I heard that Tzavta was not packed.

“It was hard to enlist people from the academic world. It’s a big disappointment that they don’t dare, they’re thinking about their pension and about promotions and they don’t come. Many people think like me, but with the indoctrination from above, they don’t dare say a word. I was surprised at how easy it was to enlist theater people; apparently they’re more sensitive and have less to lose. Everyone feels that something is crawling beneath the surface, but they don’t do anything about it.”

Prof. Shimon Levy, one of Jabarin’s teachers at Tel Aviv University, compares him to Brecht. “He’s a man of the theater, a courageous, reliable, intelligent and decent guy. He carries many people along with him. He knows that if he lifts a hand, his freedom will be denied immediately. He knows that the best defense is passive defense, and that really makes the police angry. Brecht said: ‘One morning when they beat up the communists, I didn’t go; when they beat up the Jews, I didn’t go; now they’re beating me up, and nobody comes.’ That’s the most dangerous thing.”

In his speech at Tzavta and afterward in an op-ed in the daily Yedioth Ahronoth, the actor Rami Heuberger declared: “I also deserve an electronic anklet. We’re both in the same profession - directors. We both opposed the unrestrained activity of the Israel Defense Forces in Gaza, but I didn’t voice my opinion, I became part of the consensus. I am a celebrity, whatever that means, and I can use that fact for important causes. Now [after the Tzavta event], something strange has happened. Usually when I write something in the newspaper or say something on television, there’s a follow-up, they talk about it, write about it. This is the first time there was silence. There was no reaction to my words. That says something about the general gloomy atmosphere, a warning light for the media and all of society. Liebermanism is coming to Tel Aviv, too. People think that Tel Aviv is a bubble, but the bubble is moving to the right. What they did to Samih they wouldn’t dare do to an Israeli citizen who is not an Arab.”

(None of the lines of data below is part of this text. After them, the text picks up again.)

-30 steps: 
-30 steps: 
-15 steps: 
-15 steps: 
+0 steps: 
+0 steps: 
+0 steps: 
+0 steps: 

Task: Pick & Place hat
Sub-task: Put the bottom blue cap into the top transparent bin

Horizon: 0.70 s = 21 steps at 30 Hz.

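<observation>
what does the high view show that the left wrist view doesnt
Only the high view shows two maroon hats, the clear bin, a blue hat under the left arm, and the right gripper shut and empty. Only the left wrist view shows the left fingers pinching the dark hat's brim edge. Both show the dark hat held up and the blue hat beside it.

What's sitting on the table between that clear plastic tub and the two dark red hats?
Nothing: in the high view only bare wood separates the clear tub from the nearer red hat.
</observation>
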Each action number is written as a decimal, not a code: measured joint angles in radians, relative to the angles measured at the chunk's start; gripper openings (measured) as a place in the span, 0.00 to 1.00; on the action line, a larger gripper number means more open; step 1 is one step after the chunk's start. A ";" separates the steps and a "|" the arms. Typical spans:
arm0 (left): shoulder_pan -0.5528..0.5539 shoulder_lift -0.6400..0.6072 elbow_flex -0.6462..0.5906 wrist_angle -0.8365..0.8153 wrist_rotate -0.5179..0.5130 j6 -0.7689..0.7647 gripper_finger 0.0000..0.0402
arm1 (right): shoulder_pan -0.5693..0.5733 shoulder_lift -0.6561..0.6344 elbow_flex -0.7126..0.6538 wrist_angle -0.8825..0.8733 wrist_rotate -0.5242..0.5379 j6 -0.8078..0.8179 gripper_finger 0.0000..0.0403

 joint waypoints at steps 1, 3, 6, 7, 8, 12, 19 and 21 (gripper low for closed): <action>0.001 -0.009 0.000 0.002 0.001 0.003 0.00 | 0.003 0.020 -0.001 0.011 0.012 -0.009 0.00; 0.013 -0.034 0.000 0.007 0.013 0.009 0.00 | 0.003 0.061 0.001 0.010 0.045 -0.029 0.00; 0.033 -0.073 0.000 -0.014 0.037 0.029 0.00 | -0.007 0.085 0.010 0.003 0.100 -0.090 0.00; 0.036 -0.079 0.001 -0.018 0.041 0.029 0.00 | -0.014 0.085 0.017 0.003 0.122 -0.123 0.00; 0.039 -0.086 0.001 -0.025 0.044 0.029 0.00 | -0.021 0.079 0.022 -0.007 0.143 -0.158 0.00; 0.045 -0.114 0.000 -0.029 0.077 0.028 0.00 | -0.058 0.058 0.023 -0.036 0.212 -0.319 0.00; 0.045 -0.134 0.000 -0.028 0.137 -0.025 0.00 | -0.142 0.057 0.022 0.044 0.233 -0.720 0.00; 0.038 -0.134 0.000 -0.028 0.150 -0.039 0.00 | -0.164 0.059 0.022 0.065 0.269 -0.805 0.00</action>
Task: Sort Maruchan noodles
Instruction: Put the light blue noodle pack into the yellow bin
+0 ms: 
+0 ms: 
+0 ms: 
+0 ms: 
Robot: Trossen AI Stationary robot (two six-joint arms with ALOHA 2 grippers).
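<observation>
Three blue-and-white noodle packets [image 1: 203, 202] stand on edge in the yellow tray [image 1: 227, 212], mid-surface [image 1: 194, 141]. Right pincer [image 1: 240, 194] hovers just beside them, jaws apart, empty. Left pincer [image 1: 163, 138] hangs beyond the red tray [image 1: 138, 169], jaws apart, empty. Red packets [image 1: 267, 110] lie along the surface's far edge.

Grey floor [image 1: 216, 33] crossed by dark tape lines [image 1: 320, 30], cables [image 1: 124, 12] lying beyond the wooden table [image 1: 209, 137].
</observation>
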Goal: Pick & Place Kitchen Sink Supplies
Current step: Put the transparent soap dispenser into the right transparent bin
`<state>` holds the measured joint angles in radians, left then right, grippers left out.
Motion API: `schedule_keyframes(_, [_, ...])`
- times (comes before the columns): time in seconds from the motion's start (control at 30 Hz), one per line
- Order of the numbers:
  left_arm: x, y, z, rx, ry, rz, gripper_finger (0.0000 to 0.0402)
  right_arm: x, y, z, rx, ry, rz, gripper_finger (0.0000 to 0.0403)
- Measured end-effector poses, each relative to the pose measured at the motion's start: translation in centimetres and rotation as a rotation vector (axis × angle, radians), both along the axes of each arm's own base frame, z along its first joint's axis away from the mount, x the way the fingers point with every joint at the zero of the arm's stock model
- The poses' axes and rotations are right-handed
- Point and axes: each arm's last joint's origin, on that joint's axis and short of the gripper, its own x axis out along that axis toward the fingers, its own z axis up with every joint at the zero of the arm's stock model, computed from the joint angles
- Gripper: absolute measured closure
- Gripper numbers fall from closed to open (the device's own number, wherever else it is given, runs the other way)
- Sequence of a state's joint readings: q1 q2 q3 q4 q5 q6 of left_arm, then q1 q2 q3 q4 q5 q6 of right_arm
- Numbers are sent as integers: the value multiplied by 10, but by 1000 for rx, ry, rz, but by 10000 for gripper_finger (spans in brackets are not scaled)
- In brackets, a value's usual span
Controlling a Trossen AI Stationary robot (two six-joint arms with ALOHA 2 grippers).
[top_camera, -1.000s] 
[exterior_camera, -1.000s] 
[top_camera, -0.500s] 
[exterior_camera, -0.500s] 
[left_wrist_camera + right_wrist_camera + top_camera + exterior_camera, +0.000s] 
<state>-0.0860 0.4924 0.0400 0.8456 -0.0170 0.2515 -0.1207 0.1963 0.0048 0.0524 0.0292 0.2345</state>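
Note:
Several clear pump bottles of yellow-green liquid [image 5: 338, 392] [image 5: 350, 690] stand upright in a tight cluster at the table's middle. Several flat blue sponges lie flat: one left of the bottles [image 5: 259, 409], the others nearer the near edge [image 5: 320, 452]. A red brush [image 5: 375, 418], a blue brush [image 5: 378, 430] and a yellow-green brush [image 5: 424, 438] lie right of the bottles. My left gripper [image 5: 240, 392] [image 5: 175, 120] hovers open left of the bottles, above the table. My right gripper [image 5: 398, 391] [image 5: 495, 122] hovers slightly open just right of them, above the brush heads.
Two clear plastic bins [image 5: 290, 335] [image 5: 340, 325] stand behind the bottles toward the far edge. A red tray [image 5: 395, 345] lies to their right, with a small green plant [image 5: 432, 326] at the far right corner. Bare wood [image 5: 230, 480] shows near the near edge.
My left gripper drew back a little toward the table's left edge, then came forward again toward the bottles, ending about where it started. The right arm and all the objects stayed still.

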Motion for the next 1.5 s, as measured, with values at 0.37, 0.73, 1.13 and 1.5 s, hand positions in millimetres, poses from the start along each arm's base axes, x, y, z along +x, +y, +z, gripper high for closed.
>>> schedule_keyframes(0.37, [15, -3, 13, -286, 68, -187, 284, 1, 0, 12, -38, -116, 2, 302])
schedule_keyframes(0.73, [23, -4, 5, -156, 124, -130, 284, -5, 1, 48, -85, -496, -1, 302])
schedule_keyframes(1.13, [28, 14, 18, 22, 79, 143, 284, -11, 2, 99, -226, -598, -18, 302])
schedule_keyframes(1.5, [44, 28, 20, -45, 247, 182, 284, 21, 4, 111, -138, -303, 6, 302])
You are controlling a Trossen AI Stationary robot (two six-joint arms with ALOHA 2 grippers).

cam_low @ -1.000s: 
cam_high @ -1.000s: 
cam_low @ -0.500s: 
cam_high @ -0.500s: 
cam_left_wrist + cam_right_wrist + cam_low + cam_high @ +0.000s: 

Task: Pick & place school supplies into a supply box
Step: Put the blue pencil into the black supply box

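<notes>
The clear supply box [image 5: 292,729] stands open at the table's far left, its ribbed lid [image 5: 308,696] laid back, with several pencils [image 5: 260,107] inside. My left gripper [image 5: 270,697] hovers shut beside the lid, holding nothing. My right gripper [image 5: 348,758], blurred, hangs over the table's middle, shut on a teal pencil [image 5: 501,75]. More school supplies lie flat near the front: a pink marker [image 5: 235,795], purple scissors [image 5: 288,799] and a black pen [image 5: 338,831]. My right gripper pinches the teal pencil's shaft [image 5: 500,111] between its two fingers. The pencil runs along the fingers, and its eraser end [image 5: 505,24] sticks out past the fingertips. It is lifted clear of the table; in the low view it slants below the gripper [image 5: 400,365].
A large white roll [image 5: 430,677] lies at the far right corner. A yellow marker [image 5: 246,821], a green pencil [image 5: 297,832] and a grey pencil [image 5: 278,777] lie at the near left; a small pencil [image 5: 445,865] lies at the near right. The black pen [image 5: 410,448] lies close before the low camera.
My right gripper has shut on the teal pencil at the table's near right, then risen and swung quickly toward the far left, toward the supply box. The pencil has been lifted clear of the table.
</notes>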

Last week, Jabarin’s lawyers asked the court to review the conditions of his arrest. Judge Argaman agreed, after consulting with the State Prosecutor’s Office and subject to the opinion of the parole board, to consider the request; the hearing has been set for June 7. Meanwhile, his prolonged stay at his parents’ home is not easy, says Jabarin. The atmosphere is tense. His ailing father is being cared for in an adjacent room, and the living room has temporarily been given over to visitors trying to provide encouragement.

“People think I have a lot of free time,” he says, “but it’s very tiring. There are a lot of phone calls from Israel and abroad, people want to talk, to express solidarity, and I read my many e-mails, try to answer all of them. Then friends come, from Tel Aviv, Jaffa, Umm al-Fahm, and I don’t have a moment to myself with all the uproar.”